## [What is being asked]
Lines holding the string "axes": copy each one from the listing below.

╔══

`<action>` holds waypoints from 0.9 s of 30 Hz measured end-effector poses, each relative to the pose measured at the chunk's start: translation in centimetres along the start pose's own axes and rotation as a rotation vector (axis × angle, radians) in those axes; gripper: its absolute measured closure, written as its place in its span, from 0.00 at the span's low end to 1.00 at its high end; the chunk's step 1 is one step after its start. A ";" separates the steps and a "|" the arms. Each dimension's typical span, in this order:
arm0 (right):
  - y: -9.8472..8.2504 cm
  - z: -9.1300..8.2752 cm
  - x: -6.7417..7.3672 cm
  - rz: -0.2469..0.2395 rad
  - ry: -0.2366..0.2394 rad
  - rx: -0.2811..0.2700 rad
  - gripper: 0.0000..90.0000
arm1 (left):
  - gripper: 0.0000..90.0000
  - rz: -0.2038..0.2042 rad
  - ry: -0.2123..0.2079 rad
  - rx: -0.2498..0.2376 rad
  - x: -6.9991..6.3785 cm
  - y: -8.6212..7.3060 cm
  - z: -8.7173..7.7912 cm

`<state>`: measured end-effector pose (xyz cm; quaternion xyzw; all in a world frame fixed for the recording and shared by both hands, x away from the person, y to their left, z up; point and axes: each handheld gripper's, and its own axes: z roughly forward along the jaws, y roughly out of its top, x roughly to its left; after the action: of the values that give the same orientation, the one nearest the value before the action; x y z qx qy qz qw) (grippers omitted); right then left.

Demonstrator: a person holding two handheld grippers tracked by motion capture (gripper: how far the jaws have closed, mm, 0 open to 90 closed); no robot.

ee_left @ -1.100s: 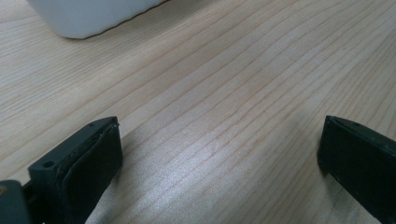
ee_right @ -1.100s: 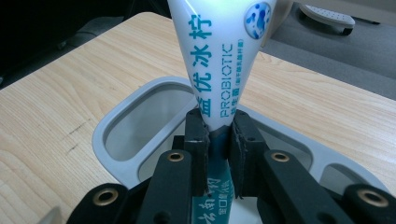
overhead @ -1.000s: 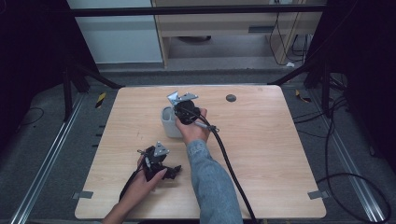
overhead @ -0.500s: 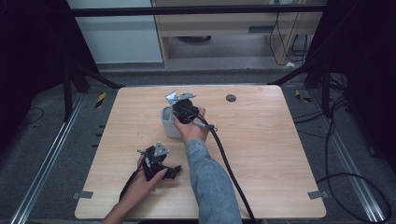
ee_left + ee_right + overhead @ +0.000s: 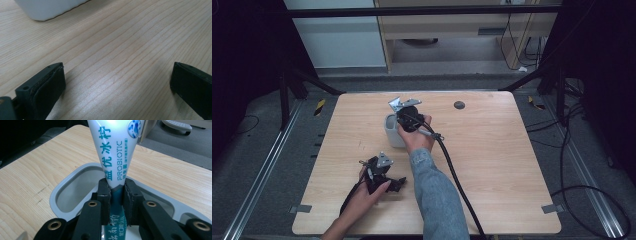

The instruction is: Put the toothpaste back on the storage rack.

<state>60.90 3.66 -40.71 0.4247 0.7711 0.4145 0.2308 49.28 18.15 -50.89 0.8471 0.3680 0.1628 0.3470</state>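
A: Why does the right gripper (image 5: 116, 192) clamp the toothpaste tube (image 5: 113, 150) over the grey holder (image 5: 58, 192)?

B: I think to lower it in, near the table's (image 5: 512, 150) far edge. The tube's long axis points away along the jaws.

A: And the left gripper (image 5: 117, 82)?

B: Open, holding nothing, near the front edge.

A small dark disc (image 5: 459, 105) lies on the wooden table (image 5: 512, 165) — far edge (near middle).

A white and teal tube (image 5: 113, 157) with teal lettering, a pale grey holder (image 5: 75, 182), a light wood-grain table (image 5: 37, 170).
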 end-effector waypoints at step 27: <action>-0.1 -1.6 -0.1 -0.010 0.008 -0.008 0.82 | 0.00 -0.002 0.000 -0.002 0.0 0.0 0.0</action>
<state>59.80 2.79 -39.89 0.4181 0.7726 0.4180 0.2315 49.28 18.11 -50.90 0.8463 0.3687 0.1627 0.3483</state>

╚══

## [Solution for this task]
`<action>` holds waypoints from 0.9 s of 30 Hz measured end-effector poses, each relative to the pose measured at the chunk's start: translation in centimetres along the start pose's own axes and rotation as a rotation vector (axis × angle, radians) in those axes; gripper: its absolute measured closure, written as its place in its span, from 0.00 at the span's low end to 1.00 at its high end; the chunk's step 1 is one step after its start. A ";" separates the steps and a "|" the arms. Each dimension's typical span, in this order:
`<state>`: measured end-effector pose (xyz cm; quaternion xyzw; all in a world frame fixed for the recording and shared by both hands, x away from the person, y to their left, z up; point and axes: each handheld gripper's, and its own axes: z roughly forward along the jaws, y roughly out of its top, x roughly to its left; after the action: of the values that give the same orientation, the one nearest the value before the action; x y z qx qy qz qw) (grippers omitted); right then left.

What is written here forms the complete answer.